Ekspresi Andre sedikit terkejut bahkan kulihat mulutnya sedikit terbuka. Dia menutup bibirnya rapat namun menarik seulas senyuman yang begitu tipis. Ah, sial kau Lizzie! Apakah dia bakal mengartikan kekesalanmu menjadi sebuah tanda sayang? 

Jangan harap!

"Dengar, Mr. Jhonson. Aku hanya tidak suka orang-orang membandingkanku dengan mantan kekasihmu itu. Di internet, mereka membicarakan kalian berdua sebagai pasangan serasi seolah melupakan aku yang baru saja kau lamar beberapa hari lalu."

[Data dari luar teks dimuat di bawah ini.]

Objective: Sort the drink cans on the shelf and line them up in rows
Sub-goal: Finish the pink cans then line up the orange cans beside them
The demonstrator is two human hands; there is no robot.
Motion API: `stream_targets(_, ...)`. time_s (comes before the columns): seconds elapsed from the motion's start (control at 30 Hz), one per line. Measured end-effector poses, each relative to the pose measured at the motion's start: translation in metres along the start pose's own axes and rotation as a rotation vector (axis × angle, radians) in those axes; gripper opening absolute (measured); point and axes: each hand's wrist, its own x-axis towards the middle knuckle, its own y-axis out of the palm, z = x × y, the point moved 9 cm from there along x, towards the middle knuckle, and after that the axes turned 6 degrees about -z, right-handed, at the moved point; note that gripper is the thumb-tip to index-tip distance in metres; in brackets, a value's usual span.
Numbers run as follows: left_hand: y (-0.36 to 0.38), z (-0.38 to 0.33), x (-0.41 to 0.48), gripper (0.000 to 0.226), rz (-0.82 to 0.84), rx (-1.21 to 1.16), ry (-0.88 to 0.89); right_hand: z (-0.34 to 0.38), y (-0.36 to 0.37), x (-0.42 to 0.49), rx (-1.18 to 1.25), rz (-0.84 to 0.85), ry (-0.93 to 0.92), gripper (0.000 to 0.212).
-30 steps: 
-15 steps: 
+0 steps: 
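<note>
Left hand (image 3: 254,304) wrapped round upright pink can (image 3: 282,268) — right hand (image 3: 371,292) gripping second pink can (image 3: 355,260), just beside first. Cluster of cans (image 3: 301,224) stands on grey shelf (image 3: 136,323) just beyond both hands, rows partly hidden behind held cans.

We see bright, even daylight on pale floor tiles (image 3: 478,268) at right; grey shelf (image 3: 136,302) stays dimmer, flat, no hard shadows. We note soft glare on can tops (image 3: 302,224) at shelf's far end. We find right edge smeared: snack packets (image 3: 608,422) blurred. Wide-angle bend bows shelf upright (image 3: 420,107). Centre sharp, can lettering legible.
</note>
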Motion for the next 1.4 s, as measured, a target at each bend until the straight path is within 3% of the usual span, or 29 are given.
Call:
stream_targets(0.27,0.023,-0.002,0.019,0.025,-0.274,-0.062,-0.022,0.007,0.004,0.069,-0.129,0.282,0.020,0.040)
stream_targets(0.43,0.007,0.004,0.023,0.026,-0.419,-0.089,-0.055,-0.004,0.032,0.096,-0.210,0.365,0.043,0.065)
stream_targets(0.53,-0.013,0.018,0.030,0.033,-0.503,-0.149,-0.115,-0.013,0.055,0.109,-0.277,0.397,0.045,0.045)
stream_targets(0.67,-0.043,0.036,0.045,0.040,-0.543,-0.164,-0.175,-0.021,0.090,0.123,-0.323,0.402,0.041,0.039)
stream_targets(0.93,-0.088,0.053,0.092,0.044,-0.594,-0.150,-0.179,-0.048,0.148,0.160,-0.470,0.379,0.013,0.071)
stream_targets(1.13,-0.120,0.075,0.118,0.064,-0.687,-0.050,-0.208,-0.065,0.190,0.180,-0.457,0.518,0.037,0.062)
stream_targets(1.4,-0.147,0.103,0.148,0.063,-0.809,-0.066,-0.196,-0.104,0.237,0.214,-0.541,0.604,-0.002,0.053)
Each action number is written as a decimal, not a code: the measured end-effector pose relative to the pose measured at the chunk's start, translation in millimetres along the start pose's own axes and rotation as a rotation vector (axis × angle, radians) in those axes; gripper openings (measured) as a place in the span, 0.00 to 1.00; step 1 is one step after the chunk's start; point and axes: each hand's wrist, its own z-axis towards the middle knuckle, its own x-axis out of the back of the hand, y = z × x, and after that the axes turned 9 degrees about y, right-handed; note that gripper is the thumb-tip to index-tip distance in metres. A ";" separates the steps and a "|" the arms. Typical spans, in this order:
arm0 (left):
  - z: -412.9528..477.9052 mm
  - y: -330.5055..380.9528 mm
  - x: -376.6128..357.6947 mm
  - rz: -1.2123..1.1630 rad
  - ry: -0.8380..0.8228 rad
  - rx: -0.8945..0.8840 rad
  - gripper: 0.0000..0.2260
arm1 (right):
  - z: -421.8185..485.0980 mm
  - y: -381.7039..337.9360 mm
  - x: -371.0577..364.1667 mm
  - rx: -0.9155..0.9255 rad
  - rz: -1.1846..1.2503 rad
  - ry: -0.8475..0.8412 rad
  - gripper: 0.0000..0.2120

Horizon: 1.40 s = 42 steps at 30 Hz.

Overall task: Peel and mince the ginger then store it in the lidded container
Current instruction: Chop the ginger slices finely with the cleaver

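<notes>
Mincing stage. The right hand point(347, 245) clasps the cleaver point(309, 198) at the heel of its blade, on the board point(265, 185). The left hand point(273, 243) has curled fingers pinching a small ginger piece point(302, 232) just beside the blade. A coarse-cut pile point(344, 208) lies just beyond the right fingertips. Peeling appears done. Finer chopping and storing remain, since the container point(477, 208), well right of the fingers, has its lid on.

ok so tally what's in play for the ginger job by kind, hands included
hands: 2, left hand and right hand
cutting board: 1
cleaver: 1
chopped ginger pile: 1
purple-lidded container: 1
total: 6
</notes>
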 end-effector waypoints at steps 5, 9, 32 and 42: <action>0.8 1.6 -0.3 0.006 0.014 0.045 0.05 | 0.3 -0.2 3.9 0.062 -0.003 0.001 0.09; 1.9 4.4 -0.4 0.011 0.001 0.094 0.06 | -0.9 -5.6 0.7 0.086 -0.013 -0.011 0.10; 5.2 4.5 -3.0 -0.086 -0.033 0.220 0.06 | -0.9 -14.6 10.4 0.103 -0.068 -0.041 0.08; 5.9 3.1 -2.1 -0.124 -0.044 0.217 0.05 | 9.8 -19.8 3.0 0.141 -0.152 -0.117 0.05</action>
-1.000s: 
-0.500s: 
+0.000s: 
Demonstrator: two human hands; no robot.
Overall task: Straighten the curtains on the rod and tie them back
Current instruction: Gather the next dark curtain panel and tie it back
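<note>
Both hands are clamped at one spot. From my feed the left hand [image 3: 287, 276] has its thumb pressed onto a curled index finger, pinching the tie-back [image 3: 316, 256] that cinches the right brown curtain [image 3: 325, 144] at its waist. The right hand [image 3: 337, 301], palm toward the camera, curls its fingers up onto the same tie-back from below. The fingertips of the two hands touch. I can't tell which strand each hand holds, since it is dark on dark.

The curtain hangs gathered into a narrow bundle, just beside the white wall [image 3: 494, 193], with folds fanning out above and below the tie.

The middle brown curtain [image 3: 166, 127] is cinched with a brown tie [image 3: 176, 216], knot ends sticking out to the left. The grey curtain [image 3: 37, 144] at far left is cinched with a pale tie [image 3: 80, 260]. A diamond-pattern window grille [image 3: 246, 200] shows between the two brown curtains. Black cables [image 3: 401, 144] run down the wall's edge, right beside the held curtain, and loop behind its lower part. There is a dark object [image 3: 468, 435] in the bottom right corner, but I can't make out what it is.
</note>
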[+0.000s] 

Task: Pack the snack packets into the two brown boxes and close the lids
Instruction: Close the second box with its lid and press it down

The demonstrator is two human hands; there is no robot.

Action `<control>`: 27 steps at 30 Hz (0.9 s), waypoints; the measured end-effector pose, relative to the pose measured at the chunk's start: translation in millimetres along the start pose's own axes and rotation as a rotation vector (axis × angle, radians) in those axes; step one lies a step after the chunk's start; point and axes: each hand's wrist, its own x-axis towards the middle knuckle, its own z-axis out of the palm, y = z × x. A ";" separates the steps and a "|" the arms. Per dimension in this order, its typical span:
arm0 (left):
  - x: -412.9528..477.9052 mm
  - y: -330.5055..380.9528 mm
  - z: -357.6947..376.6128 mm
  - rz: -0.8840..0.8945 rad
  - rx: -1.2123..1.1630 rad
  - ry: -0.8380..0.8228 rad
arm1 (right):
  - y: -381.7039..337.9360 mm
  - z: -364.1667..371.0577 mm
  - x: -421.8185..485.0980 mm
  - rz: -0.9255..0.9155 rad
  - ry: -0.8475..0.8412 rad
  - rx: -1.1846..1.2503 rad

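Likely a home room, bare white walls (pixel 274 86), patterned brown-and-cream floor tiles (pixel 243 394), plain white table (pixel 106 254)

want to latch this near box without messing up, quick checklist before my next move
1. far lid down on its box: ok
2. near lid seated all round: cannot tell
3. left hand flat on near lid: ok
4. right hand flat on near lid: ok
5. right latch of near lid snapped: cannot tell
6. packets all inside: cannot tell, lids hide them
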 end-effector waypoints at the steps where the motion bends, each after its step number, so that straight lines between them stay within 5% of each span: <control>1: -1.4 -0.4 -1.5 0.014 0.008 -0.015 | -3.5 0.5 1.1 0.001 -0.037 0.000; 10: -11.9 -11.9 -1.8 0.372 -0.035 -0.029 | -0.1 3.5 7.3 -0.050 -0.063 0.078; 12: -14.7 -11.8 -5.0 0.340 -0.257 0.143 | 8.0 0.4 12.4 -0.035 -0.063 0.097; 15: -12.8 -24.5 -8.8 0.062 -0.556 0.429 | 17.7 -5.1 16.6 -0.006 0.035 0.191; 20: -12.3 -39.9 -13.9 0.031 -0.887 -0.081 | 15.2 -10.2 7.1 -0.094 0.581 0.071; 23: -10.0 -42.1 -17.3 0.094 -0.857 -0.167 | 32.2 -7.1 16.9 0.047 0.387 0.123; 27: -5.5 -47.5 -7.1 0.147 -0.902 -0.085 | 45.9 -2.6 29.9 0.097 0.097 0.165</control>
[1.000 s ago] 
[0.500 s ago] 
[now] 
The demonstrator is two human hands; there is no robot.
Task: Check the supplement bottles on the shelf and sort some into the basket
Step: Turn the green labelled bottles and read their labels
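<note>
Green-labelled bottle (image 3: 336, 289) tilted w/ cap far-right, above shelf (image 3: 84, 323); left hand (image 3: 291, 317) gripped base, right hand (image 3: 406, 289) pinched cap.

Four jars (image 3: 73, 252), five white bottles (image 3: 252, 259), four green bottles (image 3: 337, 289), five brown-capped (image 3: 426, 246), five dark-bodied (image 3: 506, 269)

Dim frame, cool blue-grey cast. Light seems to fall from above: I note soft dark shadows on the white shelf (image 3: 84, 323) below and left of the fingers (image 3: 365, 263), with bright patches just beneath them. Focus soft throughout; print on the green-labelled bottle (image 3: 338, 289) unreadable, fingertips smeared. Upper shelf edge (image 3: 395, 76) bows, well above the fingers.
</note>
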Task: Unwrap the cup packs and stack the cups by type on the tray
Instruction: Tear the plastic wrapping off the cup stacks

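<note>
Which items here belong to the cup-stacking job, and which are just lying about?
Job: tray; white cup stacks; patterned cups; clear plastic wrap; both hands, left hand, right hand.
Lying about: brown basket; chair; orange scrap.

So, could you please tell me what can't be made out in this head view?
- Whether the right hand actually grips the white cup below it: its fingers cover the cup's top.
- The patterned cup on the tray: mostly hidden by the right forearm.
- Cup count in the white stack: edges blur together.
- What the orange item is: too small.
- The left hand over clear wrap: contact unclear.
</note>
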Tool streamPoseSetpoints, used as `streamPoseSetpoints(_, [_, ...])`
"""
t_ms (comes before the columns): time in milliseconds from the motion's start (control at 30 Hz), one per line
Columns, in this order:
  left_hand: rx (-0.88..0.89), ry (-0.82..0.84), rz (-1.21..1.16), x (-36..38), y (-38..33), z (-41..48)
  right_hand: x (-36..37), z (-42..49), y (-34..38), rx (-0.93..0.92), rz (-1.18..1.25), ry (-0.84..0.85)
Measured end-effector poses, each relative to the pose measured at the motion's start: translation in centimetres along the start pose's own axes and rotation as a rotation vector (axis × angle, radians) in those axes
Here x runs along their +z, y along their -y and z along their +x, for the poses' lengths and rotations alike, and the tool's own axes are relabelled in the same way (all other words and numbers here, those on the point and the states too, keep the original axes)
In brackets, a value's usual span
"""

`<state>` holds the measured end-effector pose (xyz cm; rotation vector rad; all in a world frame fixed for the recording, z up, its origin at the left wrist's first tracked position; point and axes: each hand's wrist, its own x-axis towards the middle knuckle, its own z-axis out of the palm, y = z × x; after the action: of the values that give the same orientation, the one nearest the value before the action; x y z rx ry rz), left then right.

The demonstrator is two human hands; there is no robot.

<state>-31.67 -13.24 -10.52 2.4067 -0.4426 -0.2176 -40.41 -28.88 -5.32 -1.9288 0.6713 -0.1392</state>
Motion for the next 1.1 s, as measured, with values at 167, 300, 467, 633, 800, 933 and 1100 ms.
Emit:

Tak terasa air mataku menetes. Dadaku terasa begitu sesak seperti terimpit sebuah batu besar bahkan untuk menghirup oksigen di ruangan ini pun kesusahan. Aku ingin berteriak di depan semua orang bahwa aku tidak suka dibandingkan dengan orang lain. Rasanya seperti menelan ribuan jarum hingga mulut berdarah. Aku tidak bisa menutupi kesedihan yang makin lama makin mencekik leher. Siapa yang tidak akan cemburu melihat orang-orang lebih antusias dengan masa lalu Andre? 

Aku menunduk memandangi mangkuk es krim tak berani memandangi Andre, sementara tanganku gemetaran untuk menyendok kenari juga potongan apel. Jika seperti ini, aku merasa diriku pecundang yang pantas dilempari telur. Seorang perempuan munafik yang tak mau mengakui kalau ada selipan perasaan yang telah tumbuh dan makin membesar. 

"Aku paham." Dia mulai bicara, menarik daguku dengan tangan kanannya dan menghapus jejak basah yang terlanjur membanjiri pipi. "Jangan dengarkan mereka yang tidak tahu apa pun tentang kita, Sweet cake. Yang perlu kau tahu, aku hanya jatuh cinta padamu, itu saja, Lizzie. Angelina hanya masa lalu yang tidak perlu kau gubris."

"Tapi kalian tetap saja memiliki masa lalu yang sama," timpalku terbata-bata.

"Setiap orang berhak memiliki masa lalu tak peduli itu kenangan manis atau pahit. Yang terpenting bagiku sekarang ada dirimu di depanku dan masa depan kita berdua."

Aku tertawa mendengar rayuannya itu. Buku mana yang dibacanya hingga dia bisa merangkai kalimat semanis madu?

"Maafkan aku, Baby. Maaf telah membuatmu cemburu." Andre tersenyum sambil jemarinya menyapu bibirku lembut. "Bagaimana jika besok setelah kerja kita kencan saja?"

"Ke mana?" tanyaku penasaran.

"Rahasia." Dia mengerlingkan mata sembari melempar senyum penuh arti.